Connecticut’s experiment with New York-style fusion politics gave Democratic Gov. Dannel P. Malloy two lines on the ballot in 2010, and he needed the votes cast on both to narrowly defeat Republican Tom Foley.
So, it’s a little surprising that a push to end cross-endorsements is coming from one of the governor’s strongest allies in the legislature, Senate President Pro Tem Donald E. Williams Jr., D-Brooklyn. Or that Malloy is open to the idea.
But Williams said the state’s current cross-endorsement law can create confusion, since it allows a candidate’s name to appear multiple times on the same ballot, and it theoretically invites mischief from Super PACs, which can make unlimited independent expenditures.
For the second consecutive year, Williams also is proposing legislation requiring greater transparency on the financial backers of Super PACs.
His position on cross-endorsements puts him at odds with the Working Families Party, an ally of organized labor that cross-endorses major-party candidates, almost always Democrats with pro-labor voting records.
The cross-endorsed Democrats appear twice on the ballot, once on the Democratic line and once on the Working Families line.
In 2010, Malloy got 540,970 votes as a Democrat and 26,308 votes as the Working Families candidates. With only his Democratic votes, Malloy trailed Foley by nearly 20,000 votes. With the Working Families tally, he won by 6,404.
Conservatives followed suit last year as the Independent Party cross-endorsed Republicans in the races for U.S. Senate, one congressional seat and many state legislative contests.
“My core issue is to lessen confusion for voters, so that voting is as convenient and as clear as possible,” Williams said.
Miles S. Rapoport, the former Democratic secretary of the state, said that banning cross-endorsements is bad for democracy.
“This is a major step backward,” said Rapoport, now president of Demos, a nonprofit that encourages greater ballot access. “This is an attempt to cut minor parities off at the knees by forcing them into irrelevancy or spoiler mode. I think that would be a shame.”
Rapoport contrasted cross-endorsements with minor parties that act as spoilers by drawing the disaffected away from major parties.

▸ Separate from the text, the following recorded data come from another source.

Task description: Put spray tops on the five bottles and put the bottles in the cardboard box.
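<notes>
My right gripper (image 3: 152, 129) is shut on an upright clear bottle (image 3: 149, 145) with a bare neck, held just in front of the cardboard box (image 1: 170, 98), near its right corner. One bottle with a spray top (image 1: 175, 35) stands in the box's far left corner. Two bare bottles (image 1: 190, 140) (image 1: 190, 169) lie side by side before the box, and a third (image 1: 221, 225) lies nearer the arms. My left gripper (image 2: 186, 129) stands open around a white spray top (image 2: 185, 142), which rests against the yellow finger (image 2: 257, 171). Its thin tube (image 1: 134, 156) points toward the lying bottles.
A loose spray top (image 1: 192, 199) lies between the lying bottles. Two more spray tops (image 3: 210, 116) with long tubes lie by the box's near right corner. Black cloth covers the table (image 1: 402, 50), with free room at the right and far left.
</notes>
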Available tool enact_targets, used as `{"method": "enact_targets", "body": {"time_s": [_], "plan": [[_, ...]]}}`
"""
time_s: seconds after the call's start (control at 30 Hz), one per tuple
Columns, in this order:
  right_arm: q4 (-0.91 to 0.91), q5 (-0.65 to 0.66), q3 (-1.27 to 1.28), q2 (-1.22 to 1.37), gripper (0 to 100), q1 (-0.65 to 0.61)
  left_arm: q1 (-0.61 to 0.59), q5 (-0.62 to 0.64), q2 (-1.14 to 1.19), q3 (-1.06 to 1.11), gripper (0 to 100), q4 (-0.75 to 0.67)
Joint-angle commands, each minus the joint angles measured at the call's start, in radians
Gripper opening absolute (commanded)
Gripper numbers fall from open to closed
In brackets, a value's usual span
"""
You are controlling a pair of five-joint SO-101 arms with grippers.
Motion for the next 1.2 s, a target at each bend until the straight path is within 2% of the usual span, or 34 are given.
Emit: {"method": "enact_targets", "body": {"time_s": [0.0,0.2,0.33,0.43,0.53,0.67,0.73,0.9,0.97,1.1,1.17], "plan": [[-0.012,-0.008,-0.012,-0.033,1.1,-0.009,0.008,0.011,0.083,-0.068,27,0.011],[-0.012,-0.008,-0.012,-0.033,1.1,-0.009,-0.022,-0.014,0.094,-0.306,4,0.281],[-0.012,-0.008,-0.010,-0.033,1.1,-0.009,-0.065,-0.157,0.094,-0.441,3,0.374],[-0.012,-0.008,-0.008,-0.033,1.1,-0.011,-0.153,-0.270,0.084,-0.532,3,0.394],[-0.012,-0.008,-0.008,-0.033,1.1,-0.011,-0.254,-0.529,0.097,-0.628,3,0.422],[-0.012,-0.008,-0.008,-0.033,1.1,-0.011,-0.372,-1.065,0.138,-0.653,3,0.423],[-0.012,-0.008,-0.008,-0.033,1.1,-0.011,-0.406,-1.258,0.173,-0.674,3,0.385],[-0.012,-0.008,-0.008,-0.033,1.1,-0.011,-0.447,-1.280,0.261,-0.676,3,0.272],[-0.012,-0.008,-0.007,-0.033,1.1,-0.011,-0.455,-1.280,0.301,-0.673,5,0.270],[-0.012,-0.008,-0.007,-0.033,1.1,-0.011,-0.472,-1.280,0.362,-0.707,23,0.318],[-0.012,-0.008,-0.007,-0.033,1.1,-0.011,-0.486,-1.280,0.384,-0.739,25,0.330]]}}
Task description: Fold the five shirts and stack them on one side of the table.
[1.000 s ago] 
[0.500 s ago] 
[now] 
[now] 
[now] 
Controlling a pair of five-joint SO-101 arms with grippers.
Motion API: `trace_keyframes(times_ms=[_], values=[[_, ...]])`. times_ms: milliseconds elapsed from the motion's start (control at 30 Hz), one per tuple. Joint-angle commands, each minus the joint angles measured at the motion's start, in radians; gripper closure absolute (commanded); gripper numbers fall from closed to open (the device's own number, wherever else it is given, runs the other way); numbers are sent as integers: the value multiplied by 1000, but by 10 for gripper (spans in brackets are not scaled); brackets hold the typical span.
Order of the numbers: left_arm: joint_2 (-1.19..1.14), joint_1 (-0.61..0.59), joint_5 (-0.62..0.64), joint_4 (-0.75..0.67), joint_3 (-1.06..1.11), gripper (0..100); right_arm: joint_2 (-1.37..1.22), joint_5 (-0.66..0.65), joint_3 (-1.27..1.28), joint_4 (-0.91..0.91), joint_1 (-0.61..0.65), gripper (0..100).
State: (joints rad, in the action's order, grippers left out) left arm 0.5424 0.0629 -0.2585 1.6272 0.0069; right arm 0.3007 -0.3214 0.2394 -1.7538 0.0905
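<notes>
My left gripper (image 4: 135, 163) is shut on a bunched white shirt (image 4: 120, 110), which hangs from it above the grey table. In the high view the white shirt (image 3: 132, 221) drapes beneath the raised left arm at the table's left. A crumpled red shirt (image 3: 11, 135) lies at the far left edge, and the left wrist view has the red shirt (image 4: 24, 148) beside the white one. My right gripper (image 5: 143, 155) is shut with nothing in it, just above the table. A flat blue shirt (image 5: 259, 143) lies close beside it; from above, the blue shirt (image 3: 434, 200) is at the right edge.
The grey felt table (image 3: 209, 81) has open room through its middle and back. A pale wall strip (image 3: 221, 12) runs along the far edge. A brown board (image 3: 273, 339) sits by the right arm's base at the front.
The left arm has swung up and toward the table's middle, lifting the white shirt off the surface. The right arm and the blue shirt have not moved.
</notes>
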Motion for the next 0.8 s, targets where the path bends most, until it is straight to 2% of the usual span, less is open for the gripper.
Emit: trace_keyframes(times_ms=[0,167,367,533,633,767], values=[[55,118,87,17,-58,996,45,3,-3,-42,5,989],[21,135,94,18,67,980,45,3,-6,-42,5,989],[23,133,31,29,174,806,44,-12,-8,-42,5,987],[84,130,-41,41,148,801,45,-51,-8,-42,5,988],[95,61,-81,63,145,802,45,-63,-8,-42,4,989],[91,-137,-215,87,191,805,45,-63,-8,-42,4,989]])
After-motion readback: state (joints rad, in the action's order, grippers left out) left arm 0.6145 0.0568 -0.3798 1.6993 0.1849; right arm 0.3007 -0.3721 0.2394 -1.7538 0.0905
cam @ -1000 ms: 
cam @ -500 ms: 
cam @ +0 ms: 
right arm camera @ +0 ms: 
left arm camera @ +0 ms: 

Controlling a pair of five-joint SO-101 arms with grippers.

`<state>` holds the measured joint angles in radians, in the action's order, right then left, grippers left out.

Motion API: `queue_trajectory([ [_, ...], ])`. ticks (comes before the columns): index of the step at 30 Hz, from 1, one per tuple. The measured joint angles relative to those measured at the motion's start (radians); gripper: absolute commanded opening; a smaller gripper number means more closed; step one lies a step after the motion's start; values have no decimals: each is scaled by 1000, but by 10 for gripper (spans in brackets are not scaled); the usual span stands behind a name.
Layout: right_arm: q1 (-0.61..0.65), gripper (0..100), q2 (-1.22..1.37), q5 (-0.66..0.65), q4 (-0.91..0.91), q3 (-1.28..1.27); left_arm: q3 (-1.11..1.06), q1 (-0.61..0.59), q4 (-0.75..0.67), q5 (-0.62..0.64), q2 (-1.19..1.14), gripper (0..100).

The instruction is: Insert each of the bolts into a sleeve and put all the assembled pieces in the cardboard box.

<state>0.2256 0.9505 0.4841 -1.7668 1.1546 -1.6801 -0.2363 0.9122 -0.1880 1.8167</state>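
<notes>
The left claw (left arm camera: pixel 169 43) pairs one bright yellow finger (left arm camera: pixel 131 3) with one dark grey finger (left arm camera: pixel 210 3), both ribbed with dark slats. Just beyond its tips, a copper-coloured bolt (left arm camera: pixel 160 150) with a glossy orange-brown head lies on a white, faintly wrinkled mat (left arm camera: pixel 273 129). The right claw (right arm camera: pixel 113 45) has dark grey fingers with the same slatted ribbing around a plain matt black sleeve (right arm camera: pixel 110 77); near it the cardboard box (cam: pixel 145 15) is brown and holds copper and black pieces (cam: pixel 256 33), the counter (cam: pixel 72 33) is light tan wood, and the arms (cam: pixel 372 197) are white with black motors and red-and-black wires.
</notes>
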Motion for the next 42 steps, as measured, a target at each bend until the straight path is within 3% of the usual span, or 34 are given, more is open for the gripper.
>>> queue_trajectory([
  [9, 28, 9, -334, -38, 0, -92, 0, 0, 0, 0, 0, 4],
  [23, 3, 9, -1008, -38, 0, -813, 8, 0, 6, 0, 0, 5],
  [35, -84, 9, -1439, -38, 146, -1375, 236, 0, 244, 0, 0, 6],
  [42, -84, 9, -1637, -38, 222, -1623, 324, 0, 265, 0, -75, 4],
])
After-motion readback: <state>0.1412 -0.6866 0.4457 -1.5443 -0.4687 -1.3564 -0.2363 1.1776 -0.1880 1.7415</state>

The Working Families Party says it offers voters a chance to cast “a protest vote that counts,” pitching itself as a way for voters turned off by the major parties to still cast a vote for Democrats.
The national and state NAACP also has objected to Williams’ bill.
In a written statement from Andrew Doba, the governor’s spokesman, the Malloy administration neither defended nor opposed the continuation of cross endorsements: “The governor believes that any legislation must strike the right balance between respect for the role of third parties while at the same time making sure that we promote transparency on the ballot.”
Update: On Tuesday, Malloy said he shared the concern of some legislators that the current law can lead to confusion, but he wasn’t ready to embrace or oppose a ban on cross-endorsements.
“It’s a complicated issue,” he said.